[PROMPT] Go through the entries below and say how many lines contain the string "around"; write only that number.

[PROVIDED MATERIAL]
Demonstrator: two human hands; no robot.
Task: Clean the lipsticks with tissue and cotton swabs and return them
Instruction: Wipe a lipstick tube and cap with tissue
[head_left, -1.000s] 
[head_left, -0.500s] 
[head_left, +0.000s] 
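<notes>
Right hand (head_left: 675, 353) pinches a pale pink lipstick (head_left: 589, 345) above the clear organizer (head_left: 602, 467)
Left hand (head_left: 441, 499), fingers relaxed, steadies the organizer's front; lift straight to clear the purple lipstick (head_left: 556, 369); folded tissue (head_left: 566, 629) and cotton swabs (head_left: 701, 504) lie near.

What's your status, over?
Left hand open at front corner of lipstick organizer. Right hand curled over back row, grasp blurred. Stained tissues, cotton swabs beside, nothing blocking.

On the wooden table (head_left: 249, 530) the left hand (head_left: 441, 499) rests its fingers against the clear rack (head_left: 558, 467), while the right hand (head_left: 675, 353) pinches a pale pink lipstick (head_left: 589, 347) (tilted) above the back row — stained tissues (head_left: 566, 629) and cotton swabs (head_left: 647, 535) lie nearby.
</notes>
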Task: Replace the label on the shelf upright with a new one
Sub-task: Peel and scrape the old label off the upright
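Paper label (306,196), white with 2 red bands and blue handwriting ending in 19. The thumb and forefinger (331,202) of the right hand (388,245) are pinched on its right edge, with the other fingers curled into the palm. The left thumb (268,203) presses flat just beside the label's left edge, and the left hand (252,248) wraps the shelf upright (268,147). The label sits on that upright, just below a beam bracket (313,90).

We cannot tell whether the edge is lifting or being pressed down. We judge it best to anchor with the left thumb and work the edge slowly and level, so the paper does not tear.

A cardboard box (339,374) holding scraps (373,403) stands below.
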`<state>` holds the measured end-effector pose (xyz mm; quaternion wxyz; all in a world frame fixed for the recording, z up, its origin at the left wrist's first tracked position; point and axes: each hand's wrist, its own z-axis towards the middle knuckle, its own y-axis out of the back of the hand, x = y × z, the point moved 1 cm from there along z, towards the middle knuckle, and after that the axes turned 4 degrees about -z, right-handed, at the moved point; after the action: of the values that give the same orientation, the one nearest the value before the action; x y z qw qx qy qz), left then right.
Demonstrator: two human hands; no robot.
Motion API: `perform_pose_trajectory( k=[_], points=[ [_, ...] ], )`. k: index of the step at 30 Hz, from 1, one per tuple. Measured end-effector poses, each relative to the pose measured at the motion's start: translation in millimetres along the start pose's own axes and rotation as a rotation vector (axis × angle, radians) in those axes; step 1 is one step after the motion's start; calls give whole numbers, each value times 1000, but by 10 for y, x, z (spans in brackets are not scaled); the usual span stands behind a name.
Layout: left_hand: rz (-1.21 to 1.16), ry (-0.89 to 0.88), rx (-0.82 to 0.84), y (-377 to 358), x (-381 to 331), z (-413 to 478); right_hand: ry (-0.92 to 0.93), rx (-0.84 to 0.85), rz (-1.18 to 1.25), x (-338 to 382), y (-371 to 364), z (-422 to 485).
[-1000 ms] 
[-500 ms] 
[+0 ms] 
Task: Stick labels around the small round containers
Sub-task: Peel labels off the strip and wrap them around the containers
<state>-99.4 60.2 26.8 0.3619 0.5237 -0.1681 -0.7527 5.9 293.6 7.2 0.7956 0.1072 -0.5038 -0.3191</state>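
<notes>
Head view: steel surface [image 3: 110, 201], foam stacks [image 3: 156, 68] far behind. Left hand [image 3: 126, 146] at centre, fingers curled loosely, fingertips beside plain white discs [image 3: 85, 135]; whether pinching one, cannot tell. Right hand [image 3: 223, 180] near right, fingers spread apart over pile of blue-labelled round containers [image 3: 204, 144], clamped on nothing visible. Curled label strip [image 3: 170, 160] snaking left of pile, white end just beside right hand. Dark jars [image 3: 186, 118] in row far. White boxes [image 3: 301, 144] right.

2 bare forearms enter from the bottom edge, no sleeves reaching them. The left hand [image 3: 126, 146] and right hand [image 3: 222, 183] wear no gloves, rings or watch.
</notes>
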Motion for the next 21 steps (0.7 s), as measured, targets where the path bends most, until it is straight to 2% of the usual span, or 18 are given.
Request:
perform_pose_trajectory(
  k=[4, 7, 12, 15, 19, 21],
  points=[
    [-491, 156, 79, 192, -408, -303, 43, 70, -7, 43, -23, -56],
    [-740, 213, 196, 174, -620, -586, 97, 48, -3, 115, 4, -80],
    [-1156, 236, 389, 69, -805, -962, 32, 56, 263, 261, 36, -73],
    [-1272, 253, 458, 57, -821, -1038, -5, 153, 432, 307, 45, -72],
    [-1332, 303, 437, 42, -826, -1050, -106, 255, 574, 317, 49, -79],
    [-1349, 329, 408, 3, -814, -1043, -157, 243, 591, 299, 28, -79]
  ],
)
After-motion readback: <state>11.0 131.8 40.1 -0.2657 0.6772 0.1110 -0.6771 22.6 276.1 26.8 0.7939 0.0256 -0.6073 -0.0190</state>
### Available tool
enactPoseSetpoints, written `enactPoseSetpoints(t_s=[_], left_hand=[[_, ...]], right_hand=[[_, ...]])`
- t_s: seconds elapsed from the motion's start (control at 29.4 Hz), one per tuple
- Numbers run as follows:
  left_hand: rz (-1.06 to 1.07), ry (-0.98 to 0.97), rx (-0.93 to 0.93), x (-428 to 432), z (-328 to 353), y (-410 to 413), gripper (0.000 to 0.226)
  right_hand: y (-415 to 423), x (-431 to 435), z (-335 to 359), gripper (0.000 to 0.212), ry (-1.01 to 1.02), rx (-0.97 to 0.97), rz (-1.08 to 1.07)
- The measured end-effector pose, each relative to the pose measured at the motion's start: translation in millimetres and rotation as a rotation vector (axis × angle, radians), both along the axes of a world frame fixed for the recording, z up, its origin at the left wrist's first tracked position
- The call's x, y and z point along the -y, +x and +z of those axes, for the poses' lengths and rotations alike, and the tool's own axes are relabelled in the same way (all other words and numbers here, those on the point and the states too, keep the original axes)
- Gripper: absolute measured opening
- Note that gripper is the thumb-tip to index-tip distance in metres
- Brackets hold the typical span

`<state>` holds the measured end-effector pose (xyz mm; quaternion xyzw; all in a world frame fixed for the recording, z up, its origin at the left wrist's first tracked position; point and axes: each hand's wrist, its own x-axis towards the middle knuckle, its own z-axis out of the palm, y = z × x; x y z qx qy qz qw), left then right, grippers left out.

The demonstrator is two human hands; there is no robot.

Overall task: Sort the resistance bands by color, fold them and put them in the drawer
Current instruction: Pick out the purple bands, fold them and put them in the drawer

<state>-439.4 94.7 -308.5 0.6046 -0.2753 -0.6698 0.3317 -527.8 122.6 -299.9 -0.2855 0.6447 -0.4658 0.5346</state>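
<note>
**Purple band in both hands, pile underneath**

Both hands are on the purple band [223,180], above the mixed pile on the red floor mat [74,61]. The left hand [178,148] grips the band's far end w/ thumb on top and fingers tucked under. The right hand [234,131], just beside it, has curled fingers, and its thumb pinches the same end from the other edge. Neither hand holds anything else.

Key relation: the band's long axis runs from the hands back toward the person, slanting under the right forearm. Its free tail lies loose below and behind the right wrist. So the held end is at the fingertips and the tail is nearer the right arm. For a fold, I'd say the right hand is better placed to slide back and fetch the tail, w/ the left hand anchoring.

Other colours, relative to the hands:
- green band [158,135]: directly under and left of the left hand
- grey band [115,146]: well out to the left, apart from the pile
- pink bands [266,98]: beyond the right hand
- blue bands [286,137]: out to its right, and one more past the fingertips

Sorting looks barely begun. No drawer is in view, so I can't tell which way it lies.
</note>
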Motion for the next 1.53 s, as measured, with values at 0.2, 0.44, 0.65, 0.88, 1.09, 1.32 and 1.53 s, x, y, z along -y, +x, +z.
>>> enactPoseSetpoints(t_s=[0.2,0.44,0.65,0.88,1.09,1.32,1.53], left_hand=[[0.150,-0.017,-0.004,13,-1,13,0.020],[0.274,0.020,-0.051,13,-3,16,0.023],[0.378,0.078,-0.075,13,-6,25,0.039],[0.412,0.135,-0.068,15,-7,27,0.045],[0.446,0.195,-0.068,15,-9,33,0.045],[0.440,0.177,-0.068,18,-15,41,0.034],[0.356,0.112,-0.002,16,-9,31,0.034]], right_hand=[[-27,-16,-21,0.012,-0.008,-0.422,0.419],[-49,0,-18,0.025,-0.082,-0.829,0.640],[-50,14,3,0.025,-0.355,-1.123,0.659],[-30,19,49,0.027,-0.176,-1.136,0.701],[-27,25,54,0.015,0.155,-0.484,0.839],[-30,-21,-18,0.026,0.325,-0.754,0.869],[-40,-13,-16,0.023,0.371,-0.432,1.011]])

[ANSWER BOX] 2